All the models exhibited a consistent and gradual reduction in training and validation losses throughout the entire training duration, reflecting stable and effective learning processes. The continuous decrease observed in training losses confirmed that underfitting was not a significant concern. Furthermore, the similarity and concurrent trends observed in both training and validation losses implied that any overfitting was minimal or insignificant.
Overall performance
The performance of five transformer-based methods—Swin Transformer, ViT, PVT, MobileViT, and Axial Transformer—was systematically evaluated for the classification of whole building façades and first-story images. The statistical distribution of these performance metrics (F1 score and accuracy) is visualized in the boxplots presented in Fig. 9, while detailed statistical measures are summarized in Table 5.
Swin Transformer outperformed other models across both tasks and performance metrics, achieving higher median and mean values for F1 scores and accuracy. In the whole building façade task, Swin Transformer recorded the highest mean F1 score (89.66%) and accuracy (90.49%). Conversely, Axial Transformer exhibited the lowest performance in this scenario, with a mean F1 score of 85.97% and mean accuracy of 87.19%, highlighting considerable variability among the evaluated transformer architectures.
For the first-story classification task, Swin Transformer again demonstrated superior performance, with the highest mean accuracy (91.23%) and a strong F1 score (90.29%). Axial Transformer, however, displayed the lowest mean accuracy (88.13%) and mean F1 score (86.74%).
The boxplots further illustrate minimal variation within models, indicating stable performance across multiple hyperparameter configurations. Swin Transformer’s narrower interquartile range and higher median values suggest robust and reliable classification capability, emphasizing its effectiveness and generalizability in comparison to the other evaluated transformer-based methods.
Analysis of class-wise performance
Table 6 presents class-wise performance results of the best-performing models for each transformer-based method evaluated across two classification tasks: whole-building façade classification and first-story façade classification. The results include F1 scores and accuracy for three distinct classes—Usable, Potential, and Non-usable—as well as their overall averages.
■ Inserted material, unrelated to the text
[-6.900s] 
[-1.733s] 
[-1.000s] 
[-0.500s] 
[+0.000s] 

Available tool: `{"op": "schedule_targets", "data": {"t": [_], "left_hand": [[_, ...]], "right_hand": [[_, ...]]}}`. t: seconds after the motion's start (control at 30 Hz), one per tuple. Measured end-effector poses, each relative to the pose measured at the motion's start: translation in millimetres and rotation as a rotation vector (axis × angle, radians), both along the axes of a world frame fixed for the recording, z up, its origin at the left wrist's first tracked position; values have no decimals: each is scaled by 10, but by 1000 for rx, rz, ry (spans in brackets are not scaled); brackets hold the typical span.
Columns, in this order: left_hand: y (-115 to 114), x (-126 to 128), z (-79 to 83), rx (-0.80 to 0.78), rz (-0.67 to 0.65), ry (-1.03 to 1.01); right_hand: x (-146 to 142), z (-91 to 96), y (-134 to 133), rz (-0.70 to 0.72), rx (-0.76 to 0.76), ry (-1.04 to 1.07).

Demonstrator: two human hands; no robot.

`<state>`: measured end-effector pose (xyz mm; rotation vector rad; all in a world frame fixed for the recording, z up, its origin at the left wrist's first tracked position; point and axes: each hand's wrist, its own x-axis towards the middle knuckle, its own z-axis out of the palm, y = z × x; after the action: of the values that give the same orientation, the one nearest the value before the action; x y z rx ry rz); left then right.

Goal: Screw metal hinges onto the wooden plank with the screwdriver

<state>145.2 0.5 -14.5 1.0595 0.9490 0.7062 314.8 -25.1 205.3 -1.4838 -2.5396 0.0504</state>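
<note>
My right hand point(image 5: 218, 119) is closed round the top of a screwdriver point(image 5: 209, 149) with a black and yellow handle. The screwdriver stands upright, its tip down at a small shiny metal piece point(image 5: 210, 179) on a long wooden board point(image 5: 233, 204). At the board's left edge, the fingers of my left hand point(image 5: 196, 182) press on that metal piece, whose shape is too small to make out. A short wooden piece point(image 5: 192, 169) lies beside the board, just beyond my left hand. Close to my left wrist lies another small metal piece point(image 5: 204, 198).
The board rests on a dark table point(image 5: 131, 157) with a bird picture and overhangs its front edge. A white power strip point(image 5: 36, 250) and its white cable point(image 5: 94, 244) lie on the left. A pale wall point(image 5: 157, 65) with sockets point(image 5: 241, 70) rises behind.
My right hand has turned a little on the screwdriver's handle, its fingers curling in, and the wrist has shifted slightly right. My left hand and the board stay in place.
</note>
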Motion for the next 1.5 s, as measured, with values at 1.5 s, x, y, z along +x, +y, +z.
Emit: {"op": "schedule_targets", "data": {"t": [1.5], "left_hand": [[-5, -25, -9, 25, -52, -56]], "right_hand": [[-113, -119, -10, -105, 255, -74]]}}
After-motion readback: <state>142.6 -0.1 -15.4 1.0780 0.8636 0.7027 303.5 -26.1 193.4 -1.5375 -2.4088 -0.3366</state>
In the whole-building façade classification task, Swin Transformer demonstrated the highest class-wise performance, achieving F1 scores of 91.08% (Usable), 90.47% (Potential), and 89.12% (Non-usable), resulting in an overall average F1 score of 90.22%. Accuracy scores followed a similar trend, with the highest accuracy of 92.85% recorded for the Usable class, indicating robust performance across all classes. Conversely, Axial Transformer yielded the lowest performance among the evaluated methods, particularly for the Non-usable class, where it achieved an F1 score of 85.68% and accuracy of 87.42%.
For the first-story façade classification task, Swin Transformer again outperformed the other methods, achieving notably high accuracy of 93.87% for the Usable class and an overall average accuracy of 92.29%. Its class-wise F1 scores remained consistently high, demonstrating balanced and reliable classification performance. In contrast, MobileViT and Axial Transformer recorded comparatively lower class-wise performance. Axial Transformer, in particular, achieved the lowest F1 score (84.87%) and accuracy (87.37%) for the Non-usable class, indicating challenges in accurately classifying these images.
Overall, Swin Transformer exhibited superior and balanced performance across all evaluated classes. Models such as Axial Transformer and MobileViT showed noticeable performance variability and reduced effectiveness, particularly for challenging classes. These findings highlight Swin Transformer’s robust generalization capabilities and suitability for reliable use in both classification scenarios.
Selection of best method
Table 7 summarizes the 5-fold cross-validation performance results of the best-performing transformer-based models (Swin Transformer, ViT, PVT, MobileViT, and Axial Transformer) for two key classification tasks: whole-building façade classification and first-story façade classification. Swin Transformer achieved the highest average performance across both tasks, demonstrating robust generalization capability with minimal variability among folds. Specifically, Swin Transformer recorded the highest average F1 scores (90.15% for whole-building façades and 89.66% for first-story façades) and the highest average accuracy scores (91.69% and 92.21%, respectively).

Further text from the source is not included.